結婚25年目、銀婚式を迎えたばかりの夫婦を突然襲った別れ。死亡保険金・退職金で2,500万円、預貯金と合わせて2,800万円――残された妻はひとまず安堵します。しかし葬儀が終わったあと、義母から突きつけられた「まさかの一言」で、状況は一変。妻は夫を亡くした悲しみの中で、義母とお金の問題に苦悩することになります。ファイナンシャルプランナーの三原由紀氏が事例と共に解説します。
(※写真はイメージです/PIXTA)
私にも、お金ちょうだい…仕送りが途絶えた78歳義母の“まさかの要求”。亡き夫が残した〈2,800万円〉を支えにする52歳妻に訪れた「静かな修羅場」【FPが解説】
トラブルを防ぐため、生前にできること
恵子さんのケースに戻りましょう。「冷たい嫁だと思われたくない」「今後の関係が悪化するのが怖い」――そう感じるのは、決して特別なことではありません。

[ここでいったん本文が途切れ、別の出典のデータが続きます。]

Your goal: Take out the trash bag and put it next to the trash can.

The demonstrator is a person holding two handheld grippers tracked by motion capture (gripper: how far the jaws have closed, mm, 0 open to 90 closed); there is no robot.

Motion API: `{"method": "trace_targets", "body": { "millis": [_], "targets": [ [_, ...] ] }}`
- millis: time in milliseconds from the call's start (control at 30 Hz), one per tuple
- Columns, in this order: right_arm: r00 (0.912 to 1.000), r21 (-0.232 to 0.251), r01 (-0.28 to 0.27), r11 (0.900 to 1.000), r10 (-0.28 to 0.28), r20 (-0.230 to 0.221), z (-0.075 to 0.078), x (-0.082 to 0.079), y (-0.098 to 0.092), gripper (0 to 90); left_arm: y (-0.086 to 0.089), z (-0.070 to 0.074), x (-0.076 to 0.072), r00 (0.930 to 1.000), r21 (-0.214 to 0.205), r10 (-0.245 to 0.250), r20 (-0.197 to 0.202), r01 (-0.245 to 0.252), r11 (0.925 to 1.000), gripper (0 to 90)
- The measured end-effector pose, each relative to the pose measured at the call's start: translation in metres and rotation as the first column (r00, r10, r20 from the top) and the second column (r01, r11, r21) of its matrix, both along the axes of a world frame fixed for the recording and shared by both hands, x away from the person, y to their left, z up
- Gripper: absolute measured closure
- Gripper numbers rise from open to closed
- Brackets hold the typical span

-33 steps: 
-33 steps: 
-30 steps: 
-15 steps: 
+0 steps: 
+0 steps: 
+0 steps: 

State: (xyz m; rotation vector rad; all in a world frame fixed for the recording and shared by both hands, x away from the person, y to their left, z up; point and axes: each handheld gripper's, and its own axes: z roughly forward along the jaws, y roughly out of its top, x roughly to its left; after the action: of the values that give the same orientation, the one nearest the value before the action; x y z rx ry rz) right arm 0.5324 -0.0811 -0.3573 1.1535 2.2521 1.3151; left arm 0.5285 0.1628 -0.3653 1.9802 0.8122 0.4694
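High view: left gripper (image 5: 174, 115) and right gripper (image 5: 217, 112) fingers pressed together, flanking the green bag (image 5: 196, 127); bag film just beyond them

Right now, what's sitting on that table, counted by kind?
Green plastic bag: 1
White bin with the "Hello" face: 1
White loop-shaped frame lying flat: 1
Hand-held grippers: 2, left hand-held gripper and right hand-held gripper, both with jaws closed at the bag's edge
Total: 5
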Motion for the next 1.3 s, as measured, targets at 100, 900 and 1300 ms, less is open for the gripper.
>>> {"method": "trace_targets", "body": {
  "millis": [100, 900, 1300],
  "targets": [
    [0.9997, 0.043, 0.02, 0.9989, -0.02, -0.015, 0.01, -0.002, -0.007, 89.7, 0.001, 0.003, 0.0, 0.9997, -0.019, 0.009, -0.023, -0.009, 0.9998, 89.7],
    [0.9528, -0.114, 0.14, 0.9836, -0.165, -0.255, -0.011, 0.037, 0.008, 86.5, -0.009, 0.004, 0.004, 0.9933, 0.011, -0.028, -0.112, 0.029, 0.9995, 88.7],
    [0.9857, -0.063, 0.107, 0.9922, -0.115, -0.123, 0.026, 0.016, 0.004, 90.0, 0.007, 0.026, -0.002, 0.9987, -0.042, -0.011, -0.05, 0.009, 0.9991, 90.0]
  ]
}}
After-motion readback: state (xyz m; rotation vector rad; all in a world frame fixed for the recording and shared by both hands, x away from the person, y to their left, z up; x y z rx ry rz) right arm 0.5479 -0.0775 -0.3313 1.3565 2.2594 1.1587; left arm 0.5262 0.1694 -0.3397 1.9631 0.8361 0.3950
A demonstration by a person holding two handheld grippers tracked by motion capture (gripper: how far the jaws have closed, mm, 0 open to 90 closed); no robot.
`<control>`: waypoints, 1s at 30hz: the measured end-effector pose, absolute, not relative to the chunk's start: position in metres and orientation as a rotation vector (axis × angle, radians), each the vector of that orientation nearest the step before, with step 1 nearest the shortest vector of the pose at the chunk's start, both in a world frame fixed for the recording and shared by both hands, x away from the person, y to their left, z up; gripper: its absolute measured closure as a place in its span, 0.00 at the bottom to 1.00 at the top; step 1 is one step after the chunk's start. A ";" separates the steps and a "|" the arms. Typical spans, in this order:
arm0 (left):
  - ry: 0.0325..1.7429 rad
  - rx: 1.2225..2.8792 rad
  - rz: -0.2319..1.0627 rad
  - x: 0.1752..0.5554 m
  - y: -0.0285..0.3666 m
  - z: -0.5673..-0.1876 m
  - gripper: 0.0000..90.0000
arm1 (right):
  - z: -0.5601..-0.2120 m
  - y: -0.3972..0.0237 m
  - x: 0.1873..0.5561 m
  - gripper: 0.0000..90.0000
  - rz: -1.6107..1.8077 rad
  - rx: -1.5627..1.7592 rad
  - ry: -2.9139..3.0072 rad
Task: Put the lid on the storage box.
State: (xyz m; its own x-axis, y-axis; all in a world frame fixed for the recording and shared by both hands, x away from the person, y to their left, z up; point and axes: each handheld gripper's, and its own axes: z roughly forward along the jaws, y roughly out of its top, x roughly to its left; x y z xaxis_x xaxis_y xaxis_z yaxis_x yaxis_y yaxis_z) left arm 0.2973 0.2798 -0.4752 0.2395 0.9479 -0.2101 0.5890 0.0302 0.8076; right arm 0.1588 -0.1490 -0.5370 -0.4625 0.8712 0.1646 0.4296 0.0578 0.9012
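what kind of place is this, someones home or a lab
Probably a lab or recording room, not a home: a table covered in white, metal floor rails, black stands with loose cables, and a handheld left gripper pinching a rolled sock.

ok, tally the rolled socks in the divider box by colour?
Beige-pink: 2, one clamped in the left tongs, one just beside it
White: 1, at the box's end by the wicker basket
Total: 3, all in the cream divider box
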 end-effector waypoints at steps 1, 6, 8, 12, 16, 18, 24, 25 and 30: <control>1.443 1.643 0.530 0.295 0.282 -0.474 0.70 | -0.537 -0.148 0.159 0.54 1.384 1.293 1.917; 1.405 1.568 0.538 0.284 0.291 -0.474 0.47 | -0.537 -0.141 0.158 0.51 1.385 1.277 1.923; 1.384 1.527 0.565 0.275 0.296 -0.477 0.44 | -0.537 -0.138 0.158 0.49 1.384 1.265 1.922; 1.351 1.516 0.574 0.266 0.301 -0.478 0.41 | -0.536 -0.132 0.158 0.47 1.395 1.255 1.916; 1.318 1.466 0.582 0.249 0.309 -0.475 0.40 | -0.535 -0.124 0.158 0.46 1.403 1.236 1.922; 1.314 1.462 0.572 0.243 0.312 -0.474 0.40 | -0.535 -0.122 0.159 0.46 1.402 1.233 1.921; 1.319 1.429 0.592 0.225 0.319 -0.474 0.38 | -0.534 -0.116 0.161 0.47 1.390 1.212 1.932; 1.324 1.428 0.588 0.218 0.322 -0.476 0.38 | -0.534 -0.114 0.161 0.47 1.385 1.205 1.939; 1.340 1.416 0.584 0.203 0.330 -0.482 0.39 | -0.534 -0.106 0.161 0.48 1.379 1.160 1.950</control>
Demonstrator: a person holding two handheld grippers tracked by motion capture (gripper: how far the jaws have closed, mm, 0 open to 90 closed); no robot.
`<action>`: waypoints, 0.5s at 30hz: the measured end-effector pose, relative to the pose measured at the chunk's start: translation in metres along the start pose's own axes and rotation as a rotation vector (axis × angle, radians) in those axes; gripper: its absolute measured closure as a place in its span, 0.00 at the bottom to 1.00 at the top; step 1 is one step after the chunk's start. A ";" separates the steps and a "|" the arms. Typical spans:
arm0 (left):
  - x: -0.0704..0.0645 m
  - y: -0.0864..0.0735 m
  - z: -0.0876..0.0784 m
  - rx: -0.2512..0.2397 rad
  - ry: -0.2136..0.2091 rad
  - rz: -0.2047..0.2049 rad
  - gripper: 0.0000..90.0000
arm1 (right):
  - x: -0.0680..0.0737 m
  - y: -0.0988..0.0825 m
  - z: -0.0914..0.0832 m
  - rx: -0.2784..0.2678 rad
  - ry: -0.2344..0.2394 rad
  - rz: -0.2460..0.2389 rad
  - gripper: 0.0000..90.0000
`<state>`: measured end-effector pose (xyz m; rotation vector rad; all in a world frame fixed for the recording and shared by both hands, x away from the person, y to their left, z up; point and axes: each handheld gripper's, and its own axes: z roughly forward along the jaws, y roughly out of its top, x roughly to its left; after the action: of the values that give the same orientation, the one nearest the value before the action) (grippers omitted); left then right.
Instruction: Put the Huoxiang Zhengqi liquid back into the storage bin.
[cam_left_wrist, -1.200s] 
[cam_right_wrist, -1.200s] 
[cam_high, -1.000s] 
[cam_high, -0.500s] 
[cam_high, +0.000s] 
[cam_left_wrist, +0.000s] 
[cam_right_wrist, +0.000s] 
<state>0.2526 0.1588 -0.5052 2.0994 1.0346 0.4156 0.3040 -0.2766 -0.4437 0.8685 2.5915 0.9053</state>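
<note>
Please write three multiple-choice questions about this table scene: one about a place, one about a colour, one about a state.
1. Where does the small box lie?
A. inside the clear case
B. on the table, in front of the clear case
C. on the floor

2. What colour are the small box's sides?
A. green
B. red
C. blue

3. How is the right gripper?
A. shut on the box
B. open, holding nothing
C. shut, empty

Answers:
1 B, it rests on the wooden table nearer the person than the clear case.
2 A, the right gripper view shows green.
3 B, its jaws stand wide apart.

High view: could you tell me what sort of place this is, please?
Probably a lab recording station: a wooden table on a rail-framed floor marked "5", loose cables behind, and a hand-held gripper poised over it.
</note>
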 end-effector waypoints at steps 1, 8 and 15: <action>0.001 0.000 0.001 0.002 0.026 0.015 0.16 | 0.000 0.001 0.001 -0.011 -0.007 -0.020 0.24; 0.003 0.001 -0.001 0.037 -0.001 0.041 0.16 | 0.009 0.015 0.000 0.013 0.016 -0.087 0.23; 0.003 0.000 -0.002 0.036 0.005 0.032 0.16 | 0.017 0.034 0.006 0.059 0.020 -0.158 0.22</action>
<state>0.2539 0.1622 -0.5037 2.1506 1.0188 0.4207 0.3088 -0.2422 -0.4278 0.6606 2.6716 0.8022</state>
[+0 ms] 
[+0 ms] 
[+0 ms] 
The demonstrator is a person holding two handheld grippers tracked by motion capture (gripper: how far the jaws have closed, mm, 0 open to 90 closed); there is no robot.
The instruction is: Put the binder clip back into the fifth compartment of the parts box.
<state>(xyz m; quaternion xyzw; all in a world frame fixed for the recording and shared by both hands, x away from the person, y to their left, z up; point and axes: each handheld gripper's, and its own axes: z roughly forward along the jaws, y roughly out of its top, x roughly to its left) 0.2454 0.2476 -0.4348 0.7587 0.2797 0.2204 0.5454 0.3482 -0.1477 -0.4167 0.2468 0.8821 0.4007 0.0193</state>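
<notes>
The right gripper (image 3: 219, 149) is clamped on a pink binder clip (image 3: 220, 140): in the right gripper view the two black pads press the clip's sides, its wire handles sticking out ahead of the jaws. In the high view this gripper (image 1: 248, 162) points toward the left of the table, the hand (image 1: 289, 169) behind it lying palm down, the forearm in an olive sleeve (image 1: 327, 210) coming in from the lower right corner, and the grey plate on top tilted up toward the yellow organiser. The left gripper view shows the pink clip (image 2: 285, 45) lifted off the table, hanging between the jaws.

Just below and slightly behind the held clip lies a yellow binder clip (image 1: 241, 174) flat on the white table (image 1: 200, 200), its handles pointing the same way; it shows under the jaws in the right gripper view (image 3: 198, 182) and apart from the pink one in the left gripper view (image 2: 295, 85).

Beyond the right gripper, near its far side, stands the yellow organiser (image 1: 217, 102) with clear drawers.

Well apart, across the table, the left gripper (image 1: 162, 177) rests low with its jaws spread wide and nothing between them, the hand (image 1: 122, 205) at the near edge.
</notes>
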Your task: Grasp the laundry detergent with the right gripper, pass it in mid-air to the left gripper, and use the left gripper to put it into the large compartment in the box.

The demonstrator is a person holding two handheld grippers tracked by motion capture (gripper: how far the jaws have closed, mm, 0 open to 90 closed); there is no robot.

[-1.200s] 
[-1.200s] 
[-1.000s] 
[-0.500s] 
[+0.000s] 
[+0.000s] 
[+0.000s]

悩んだ末、恵子さんはファイナンシャルプランナーに相談することにしました。第三者を交えて自分と子どもの生活を数字で整理し、一時的な援助と継続的な扶養を混同しないよう、冷静に話し合う場を持つためです。
専門家から示されたのは、夫が生前に行っていた援助は「息子としての判断」であり、配偶者である恵子さんがそれを当然のように引き継ぐ義務はない、という現実でした。一方で、「だからといって、“1円も出さない”決断が、必ずしも最善とは限らない」という指摘もありました。
守るべきものは何か。どこまでなら無理なく手を差し伸べられるのか。恵子さんはいま、自分と子どもたちの将来と、義母との関係性のバランスを見つめながら、後悔の残らない着地点を探しています。
相続は、お金の問題であると同時に、家族それぞれの不安が表に出る場面でもあります。今回のようなトラブルを防ぐために、生前にできることもあります。
たとえば、親への援助を続けるなら、その事実と金額を配偶者と共有しておくこと。または、親自身の年金や貯蓄の状況を家族で把握し、万が一のときの生活設計を事前に話し合っておくこと。さらに、死亡保険金の受取人を明確にし、遺言書で自分の意思を残しておくことも有効です。
「もし自分だったら、どう判断するだろうか」。そんな問いを立てるきっかけになれば幸いです。